Becca, que venceu o World Marathon Challenge de 2018 (correr uma maratona em cada um dos sete continentes em sete dias), treina e compete seguindo um plano que pede que ela ingira uma bebida a cada 5 km. Mas a maioria dos atletas simplesmente bebe quando sente sede. De acordo com Lindsay Baker, pesquisadora do Instituto de Ciências do Esporte da Gatorade (GSSI), isso costuma não ser suficiente. Um estudo recente realizado por ela mostrou que a sensação de sede normalmente é aliviada antes de o atleta estar completamente reidratado. “No mundo ideal, os atletas deveriam seguir uma estratégia de hidratação, especialmente quando ocorrem grandes perdas de suor, e colocar o plano em prática também durante os treinos”, diz Lindsay.
Existe um certo debate sobre quanto exatamente uma leve desidratação afeta o desempenho. O consenso que parece ser predominante aponta que os efeitos variam bastante entre indivíduos.
O fato de o estudo do GSSI ter sido financiado por uma empresa de bebidas esportivas deveria gerar suspeitas, mas pesquisas menos ambiciosas do Laboratório de Ciências da Hidratação chegaram a conclusões similares. Stavros Kavouras, fundador do laboratório, afirma que a maioria dos atletas fica completamente no escuro no que diz respeito a quanto se deve beber durante um treino. “A maioria dos maratonistas de elite, aqueles que correm uma maratona em 2h15, acaba as provas em estado de desidratação; por outro lado, alguns maratonistas mais lentos, que correm em mais de 4h, chegam a ganhar peso após os 42 km porque bebem demais”, conta.

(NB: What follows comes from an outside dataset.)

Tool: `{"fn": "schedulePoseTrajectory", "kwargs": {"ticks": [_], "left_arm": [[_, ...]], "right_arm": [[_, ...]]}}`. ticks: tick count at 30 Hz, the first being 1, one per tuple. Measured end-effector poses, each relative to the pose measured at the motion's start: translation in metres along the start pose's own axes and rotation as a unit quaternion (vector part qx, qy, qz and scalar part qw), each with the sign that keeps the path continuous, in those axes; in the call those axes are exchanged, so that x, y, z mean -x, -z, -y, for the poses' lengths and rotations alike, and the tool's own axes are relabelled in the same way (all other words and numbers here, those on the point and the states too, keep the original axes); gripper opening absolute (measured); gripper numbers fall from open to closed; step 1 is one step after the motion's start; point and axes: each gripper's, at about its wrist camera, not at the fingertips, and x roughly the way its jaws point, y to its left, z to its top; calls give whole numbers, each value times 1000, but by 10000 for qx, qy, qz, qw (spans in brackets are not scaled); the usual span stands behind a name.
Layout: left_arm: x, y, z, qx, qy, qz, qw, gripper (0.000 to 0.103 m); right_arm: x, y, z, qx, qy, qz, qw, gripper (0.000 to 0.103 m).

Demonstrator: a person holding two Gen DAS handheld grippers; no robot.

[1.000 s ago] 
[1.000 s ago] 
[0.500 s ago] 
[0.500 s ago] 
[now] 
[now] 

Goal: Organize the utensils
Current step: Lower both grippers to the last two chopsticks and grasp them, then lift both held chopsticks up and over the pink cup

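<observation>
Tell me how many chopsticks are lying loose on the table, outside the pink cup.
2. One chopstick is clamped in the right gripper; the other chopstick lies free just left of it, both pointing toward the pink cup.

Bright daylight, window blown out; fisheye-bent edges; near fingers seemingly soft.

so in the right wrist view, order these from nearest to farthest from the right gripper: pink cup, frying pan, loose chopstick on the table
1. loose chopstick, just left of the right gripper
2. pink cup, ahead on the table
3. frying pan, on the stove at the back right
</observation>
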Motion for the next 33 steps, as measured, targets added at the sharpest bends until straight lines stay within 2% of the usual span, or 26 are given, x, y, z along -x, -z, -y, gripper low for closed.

Vale a pena assinalar que existe um certo debate sobre quanto exatamente uma leve desidratação afeta o desempenho. Embora pesquisadores da equipe de Stavros sugiram um impacto significativamente negativo, uma meta-análise de 2019 publicada na revista científica Sport Medicine, que examinou um amplo espectro de estudos, é menos conclusiva. O consenso que parece ser predominante aponta que os efeitos variam bastante entre indivíduos.
A promessa da Nix e de outros produtos similares é a oferta de dados individualizados. Use o adesivo e você saberá exatamente quanto está suando e como a desidratação afeta sua performance. “Análises desse tipo são obtidas por atletas profissionais em exames de laboratório feitos por equipamentos que leem o suor e custam US$ 50 mil”, conta Stephen Lee, vice-presidente de engenharia da Epicore Biosystems, que está desenvolvendo o adesivo de hidratação da Gatorade. A marca ainda não estabeleceu um preço de venda, mas a Nix diz que seus adesivos de uso único custarão apenas alguns dólares cada um.
“Queremos que ele seja acessível o suficiente para ser utilizado por atletas de endurance comuns”, afirma Meredith, da Nix. “Nosso objetivo é que o produto seja visto como uma nova fonte de dados que atletas amadores possam utilizar, como acontece com os monitores de frequência cardíaca.”